Catarina quería levantarse y abrazarla, decirle a su hermana que callara y se sentara. Debían pensar en una solución y no en un culpable.
Sí, perderían la casa, el dinero y todos esos lujos a los que estaban acostumbrados, pero aún tenían a su familia.
―Debe haber alguna solución― dijo en voz alta. Para su sorpresa, todos la miraron.
― ¡Aquí vas con tus cuentos!― espetó Catalina.
―Catarina tiene razón― suspiró Julian y se recargó contra el sillón―. Padre tiene negocios en España, puedo viajar y ver qué puede ser rescatable. Y en Francia tenemos los barcos en el puerto de Dieppe, deberán llegar en un par de meses. También puedo hablar con Charles y…― Julian guardó silencio, siendo interrumpido por una idea que parecía maravillosa, pues Catarina pudo verla crecer en sus ojos.
― ¿Es con quien escribes cartas?― preguntó Catalina.
Una de las cosas que Catarina amaba de su familia, era que en cuestiones de negocios, nunca dejaban fuera a las mujeres. Mireya estaba enterada de los movimientos de Julian, así como su madre de los de su padre, y Catalina de los de su esposo Antonio, quien había partido a la guerra. Pero en ese momento, Catarina odió que su familia se enterara de las cartas que compartía con Charles, ya que en ese momento, todos la miraban como si fuera algo con que negociar, como una vaca, quizá lo que Julian siempre había querido ahora se iba a cumplir ¡La cambiarían por una vaca! ¡La única hija soltera! ¡Iban a venderla, igual que ganado!
―No― dijo Catarina, comenzando a negar con la cabeza, restregando nerviosamente las manos sobre el vestido―. Es otro Charles.
―No comprendo― murmuró Doña Úrsula― ¿Qué tiene que ver tu amigo con todo esto?

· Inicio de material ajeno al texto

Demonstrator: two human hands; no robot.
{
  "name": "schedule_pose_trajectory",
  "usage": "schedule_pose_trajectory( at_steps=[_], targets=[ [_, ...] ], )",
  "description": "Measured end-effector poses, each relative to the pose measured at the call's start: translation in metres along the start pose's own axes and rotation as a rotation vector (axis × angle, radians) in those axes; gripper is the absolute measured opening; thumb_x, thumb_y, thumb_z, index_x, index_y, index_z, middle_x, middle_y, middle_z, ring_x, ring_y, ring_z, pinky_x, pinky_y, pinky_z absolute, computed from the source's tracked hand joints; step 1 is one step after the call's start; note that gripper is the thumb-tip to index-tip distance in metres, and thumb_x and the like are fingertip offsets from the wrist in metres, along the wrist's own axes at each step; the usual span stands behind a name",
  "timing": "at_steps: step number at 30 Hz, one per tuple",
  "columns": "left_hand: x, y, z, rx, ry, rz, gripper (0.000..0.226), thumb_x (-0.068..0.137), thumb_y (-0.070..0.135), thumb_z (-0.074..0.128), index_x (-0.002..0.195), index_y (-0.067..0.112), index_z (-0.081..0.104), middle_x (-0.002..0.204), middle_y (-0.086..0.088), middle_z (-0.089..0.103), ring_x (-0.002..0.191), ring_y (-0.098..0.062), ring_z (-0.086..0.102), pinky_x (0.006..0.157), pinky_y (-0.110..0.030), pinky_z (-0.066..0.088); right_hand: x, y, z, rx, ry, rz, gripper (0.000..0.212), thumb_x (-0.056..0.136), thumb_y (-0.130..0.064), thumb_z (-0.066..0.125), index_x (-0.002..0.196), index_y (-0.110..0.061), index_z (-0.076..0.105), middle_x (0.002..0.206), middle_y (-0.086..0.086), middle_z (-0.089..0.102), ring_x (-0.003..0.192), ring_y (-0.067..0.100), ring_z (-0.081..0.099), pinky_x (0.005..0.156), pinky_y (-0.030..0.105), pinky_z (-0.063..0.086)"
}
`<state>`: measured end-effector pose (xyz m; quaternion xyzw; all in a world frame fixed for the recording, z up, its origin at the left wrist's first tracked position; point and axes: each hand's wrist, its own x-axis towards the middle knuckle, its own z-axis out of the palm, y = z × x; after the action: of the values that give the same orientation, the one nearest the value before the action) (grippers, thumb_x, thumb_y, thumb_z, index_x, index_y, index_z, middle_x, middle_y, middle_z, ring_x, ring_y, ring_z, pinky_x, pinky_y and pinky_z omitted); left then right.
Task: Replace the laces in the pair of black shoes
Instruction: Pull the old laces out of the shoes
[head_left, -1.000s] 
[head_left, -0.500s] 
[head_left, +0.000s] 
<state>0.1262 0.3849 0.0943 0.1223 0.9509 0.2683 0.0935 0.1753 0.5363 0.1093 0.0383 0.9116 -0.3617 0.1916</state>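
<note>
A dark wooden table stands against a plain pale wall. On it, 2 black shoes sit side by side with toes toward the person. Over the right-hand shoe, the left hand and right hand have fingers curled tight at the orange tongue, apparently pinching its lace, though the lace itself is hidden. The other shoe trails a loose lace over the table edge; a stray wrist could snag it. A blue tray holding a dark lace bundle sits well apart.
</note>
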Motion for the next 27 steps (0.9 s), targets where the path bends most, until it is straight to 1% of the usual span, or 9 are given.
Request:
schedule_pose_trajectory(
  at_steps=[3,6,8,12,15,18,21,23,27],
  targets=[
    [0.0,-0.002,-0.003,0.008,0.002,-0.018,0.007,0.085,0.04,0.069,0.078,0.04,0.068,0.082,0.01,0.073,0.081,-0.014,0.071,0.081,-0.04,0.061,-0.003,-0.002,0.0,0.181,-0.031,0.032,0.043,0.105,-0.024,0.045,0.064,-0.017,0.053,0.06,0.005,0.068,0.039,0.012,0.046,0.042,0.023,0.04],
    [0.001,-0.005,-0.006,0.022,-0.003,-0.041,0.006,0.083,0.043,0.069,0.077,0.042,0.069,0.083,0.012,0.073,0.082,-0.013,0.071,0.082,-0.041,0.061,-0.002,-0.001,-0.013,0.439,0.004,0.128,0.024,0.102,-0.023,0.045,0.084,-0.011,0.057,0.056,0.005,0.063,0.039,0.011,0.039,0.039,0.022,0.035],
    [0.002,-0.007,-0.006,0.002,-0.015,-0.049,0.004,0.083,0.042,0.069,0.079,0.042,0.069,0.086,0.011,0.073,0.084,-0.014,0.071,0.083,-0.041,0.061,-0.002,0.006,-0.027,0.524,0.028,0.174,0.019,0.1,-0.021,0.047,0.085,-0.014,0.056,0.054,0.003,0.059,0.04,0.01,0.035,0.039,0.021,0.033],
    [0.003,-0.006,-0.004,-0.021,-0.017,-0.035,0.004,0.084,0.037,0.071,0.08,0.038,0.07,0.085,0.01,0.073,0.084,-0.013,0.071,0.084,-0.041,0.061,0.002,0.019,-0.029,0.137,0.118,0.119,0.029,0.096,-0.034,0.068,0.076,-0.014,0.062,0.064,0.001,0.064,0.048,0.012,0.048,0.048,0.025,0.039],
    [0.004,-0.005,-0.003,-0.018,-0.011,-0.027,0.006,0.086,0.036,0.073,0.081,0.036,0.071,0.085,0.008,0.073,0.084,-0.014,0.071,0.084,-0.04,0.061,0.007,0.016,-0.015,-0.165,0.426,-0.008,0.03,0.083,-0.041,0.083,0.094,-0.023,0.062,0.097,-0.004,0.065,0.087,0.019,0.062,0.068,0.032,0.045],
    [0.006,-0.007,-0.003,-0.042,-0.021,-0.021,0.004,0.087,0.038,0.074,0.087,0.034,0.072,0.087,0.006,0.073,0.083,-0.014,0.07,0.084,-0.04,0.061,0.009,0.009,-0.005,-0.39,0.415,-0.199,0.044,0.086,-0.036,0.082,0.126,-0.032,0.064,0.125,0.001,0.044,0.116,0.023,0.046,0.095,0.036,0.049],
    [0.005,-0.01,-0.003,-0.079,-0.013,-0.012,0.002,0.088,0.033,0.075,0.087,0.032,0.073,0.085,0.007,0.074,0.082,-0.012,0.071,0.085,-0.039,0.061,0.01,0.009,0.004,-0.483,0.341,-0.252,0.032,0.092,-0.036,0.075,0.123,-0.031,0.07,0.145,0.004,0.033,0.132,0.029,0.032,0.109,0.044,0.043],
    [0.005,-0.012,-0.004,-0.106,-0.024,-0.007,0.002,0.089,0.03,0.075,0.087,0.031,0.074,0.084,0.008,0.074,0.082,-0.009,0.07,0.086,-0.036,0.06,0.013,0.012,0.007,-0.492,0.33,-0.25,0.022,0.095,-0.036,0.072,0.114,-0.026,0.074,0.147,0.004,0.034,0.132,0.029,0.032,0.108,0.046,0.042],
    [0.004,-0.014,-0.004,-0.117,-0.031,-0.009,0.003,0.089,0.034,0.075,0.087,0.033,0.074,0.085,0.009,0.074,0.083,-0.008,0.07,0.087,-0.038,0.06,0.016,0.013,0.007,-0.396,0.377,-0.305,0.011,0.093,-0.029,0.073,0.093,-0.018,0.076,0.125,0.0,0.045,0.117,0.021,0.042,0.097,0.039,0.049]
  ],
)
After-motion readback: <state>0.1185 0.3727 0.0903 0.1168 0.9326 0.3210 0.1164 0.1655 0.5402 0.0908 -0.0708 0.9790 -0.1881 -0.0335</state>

Julian se puso de pie, recargándose sobre la piedra de la apagada chimenea, mirando por la ventana y rascándose la barbilla. Él y Catalina habían llegado a un acuerdo en base a miradas ¡Ella odiaba que hicieran eso! Desde que eran niños solían hacerlo.
―La familia de Charles goza del favor de la reina― explicó Julian―. Su padre es Conde de Beverley.
―Por favor dime que es soltero― comentó Úrsula― ¿Y es amigo tuyo, Cata?
―No― murmuró ella, pero nadie la escuchó. Así que se hundió más en el sillón, sintiéndose cada vez más pequeña, porque su opinión no contaba.
Todos hablaban al mismo tiempo, aportando ideas sobre cómo convencer a Charles de un compromiso con ella, pues lo único que hacía falta para que su padre pasara el título a su hijo, era que este se casara ¿Cuál era la obsesión de todos con el matrimonio?
Catarina continuó estrechando sus manos en contra del vestido, formado arrugas en él, sintiendo el palpitar rápido de su corazón, tratando de tomar aire a través de sus labios medio abiertos. Ellos no podían hacer eso, podían encontrar otra manera en la que no la expusieran.
― ¿Qué pasa si no acepta?― preguntó Julian.
― ¿Cómo podría rechazarla?― rebatió Don Alberto, y su madre lo apoyó con una inclinación de cabeza―. Es adorable cuando saben tratarla bien.
― ¿Qué si es un mal esposo?― inquirió Catalina, por un momento, Cata pensó que su hermana estaba de su parte―. Podrían arreglar un acuerdo para que no sea maltratada… él obtendría su título y nosotros la fortuna del abuelo.